Keep ear hair plucked or trimmed– Since hair overgrowth in the ear canal permits environmental irritants to collect, I recommend frequently plucking or carefully trimming hair from my patients’ ears. If a thorough enough job cannot be done at home, then seek the guidance of a veterinarian or professional groomer.
Feed a whole food diet– My canine and feline patients that eat diets containing minimally-processed, whole-food ingredients commonly have healthier skin and ears than patients eating commercially-available kibble and canned diets.

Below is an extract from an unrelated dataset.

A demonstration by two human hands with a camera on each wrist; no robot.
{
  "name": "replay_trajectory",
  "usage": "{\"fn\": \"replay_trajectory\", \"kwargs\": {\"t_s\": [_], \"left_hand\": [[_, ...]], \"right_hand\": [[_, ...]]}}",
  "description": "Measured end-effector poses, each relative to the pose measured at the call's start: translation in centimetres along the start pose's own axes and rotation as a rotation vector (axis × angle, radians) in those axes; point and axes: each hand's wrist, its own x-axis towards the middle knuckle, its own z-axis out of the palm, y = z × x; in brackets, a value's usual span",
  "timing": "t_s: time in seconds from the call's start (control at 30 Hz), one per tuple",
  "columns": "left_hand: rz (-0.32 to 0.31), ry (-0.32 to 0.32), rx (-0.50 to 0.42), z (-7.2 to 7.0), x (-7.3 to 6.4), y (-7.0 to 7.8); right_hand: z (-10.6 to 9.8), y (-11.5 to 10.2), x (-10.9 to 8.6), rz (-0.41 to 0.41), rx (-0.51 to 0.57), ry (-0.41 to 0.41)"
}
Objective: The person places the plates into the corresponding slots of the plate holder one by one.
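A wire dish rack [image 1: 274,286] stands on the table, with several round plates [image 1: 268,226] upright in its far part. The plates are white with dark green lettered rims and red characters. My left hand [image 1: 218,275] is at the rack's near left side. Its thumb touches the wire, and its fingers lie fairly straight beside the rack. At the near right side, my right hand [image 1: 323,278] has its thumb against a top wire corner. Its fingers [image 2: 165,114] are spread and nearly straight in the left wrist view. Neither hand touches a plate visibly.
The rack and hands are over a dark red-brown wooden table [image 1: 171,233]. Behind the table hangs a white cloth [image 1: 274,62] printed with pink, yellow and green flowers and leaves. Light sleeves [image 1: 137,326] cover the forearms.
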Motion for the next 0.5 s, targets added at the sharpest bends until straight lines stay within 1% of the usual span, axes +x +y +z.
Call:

Supplement your pet’s ear health– Providing omega fatty acid supplements in addition to the fatty acids found in commercially-available or home-prepared diets can greatly benefit skin and ear health. Consult with your veterinarian about the best product (fish, flax, coconut, etc.) to provide an appropriate balance of omega 3, 6, and 9 fatty acids for your pet’s needs.
Perform annual laboratory tests– Baseline blood, fecal, urine, and other diagnostic tests are crucial components of an annual wellness examination. Such tests allow your veterinarian to detect endocrine abnormalities that cause or contribute to skin problems.
Some pets must be sedated or anesthetized to address ear problems due to the level of discomfort they experience. Therefore, taking everyday steps to promote ear health is one of the best means of reducing the likelihood your canine or feline companion will have to go under for treatment. Regular cleaning, whole-food feeding, and supplement-providing strategies help maintain healthy ears so fewer courses of medication are needed and a pet has a better quality of life. Additionally, recognition of the clinical signs of ear ailments and immediately addressing problems is crucial to ensure timely diagnosis and treatment.